What to do
Identify all lines in the data containing the string "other". Copy them out.

Stored records

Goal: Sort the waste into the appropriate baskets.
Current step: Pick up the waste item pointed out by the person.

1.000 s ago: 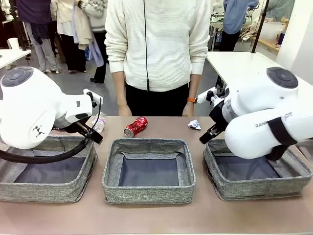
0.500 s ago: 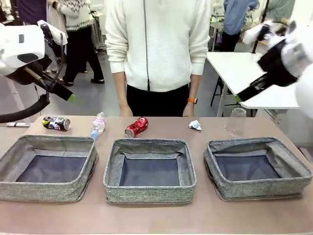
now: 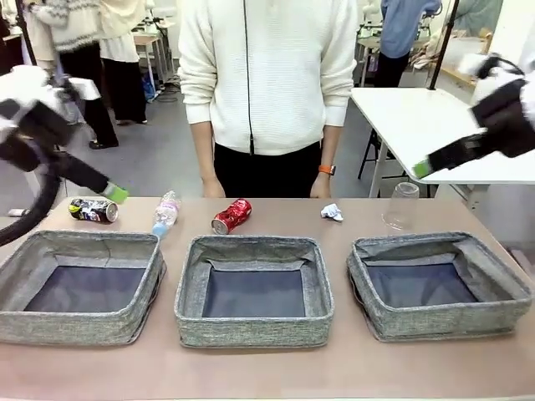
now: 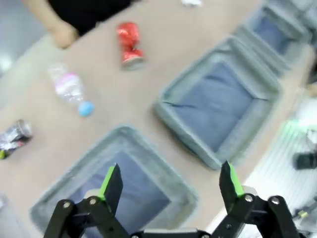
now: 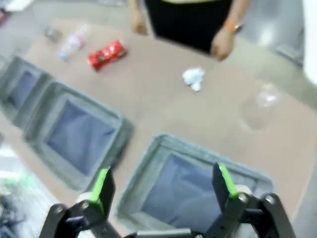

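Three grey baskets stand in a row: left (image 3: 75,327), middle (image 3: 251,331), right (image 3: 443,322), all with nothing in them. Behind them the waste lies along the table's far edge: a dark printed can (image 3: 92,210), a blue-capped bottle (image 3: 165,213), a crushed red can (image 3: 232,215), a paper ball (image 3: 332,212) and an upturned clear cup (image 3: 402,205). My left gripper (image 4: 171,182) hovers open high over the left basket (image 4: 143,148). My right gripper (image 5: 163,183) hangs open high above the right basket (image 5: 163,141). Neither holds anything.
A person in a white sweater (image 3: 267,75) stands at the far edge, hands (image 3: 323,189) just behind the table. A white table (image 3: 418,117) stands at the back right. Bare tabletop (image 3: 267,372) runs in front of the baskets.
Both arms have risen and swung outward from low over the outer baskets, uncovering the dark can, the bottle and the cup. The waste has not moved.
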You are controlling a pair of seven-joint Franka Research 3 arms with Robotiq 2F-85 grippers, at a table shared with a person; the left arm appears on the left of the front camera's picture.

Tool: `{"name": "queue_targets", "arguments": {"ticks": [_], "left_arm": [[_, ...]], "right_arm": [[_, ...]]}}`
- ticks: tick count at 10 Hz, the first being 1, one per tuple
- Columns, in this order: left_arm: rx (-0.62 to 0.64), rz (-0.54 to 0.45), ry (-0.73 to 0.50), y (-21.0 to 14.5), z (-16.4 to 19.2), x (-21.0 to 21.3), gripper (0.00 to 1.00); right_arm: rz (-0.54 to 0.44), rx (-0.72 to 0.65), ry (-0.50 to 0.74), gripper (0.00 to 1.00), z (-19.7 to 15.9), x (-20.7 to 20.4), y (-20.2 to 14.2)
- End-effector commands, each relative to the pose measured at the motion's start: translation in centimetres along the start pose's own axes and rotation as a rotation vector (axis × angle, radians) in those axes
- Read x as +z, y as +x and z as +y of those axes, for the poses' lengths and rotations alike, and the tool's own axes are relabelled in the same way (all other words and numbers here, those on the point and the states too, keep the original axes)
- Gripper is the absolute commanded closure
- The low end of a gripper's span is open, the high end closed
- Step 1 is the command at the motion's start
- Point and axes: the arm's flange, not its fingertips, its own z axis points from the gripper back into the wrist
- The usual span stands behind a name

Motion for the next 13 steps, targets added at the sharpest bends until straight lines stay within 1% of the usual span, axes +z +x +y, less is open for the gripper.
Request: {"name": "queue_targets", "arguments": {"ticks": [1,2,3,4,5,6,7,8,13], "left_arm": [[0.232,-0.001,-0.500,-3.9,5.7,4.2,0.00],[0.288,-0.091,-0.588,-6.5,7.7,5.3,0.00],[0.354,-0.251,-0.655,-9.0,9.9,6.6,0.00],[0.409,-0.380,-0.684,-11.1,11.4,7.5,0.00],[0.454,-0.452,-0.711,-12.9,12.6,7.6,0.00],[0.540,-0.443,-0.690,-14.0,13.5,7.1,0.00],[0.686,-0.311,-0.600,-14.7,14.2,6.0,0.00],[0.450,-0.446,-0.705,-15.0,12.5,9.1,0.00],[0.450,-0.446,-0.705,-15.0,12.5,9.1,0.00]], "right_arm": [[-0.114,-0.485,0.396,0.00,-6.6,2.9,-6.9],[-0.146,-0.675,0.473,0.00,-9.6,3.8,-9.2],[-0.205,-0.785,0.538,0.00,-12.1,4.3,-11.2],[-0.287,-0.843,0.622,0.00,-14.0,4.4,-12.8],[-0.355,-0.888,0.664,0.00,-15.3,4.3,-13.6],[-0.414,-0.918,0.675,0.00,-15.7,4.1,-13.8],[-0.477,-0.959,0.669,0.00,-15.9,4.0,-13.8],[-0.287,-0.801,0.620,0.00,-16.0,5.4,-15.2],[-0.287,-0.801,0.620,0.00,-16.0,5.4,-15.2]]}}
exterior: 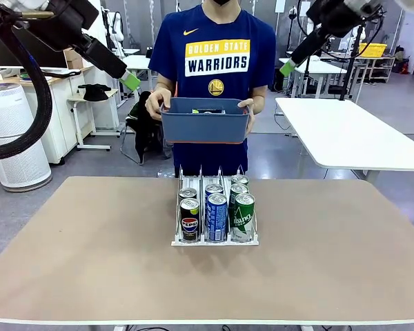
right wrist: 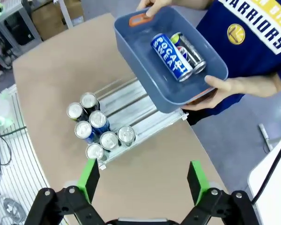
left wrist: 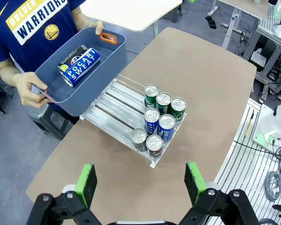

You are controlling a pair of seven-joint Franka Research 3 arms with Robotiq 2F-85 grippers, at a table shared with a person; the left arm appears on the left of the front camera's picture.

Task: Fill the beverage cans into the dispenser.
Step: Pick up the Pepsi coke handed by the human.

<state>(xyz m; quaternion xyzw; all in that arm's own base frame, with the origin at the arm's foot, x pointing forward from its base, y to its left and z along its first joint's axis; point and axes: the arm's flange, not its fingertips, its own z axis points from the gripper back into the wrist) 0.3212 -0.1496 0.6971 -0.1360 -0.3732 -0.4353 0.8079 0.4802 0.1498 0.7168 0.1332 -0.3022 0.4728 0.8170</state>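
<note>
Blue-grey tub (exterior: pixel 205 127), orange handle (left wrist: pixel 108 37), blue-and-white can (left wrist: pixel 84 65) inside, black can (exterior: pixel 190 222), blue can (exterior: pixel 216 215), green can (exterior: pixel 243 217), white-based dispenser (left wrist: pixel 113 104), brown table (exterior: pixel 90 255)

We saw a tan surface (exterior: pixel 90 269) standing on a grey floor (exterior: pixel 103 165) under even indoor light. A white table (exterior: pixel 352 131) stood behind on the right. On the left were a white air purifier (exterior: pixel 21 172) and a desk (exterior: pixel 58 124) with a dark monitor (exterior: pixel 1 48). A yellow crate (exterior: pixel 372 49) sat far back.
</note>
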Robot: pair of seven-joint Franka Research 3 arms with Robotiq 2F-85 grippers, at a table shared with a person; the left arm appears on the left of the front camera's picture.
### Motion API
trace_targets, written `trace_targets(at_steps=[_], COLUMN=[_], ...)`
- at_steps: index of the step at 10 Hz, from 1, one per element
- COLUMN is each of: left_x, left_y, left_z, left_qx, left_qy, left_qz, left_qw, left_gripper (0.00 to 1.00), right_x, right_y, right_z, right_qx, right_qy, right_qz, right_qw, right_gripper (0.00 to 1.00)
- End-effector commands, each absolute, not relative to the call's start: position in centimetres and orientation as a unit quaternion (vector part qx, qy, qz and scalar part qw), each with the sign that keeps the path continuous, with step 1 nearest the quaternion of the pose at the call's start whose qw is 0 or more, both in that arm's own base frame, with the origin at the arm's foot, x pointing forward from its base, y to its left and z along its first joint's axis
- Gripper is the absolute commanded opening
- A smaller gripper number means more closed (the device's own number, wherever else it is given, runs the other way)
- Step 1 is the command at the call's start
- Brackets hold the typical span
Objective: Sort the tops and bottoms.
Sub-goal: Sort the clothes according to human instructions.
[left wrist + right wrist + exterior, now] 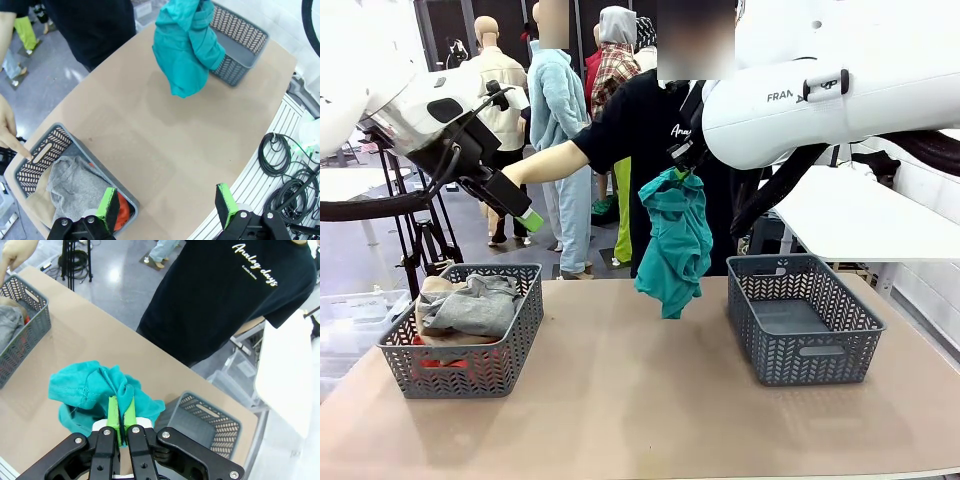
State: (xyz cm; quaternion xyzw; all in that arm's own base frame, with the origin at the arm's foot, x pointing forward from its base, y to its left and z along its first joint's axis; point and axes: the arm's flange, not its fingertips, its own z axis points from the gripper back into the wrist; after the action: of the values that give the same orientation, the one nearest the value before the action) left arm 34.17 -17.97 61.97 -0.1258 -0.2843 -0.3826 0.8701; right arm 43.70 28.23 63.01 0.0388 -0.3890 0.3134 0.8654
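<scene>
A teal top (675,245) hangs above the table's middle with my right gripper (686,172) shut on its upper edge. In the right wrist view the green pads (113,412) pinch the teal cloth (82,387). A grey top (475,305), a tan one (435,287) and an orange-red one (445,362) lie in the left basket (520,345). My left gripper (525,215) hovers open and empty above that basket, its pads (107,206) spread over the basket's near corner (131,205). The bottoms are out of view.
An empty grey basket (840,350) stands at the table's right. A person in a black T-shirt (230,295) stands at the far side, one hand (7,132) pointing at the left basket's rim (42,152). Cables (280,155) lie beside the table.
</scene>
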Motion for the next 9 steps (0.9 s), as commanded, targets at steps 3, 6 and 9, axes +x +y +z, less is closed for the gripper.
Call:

Answer to the problem
- Read x as +z, y as +x and z as +y of those axes, for the poses' lengths and rotations alike, and the tool's own axes are relabelled in the same way (all other words and numbers here, those on the point and the states too, keep the original axes)
- A smaller gripper number means more closed (the device's own number, wherever else it is given, runs the other way)

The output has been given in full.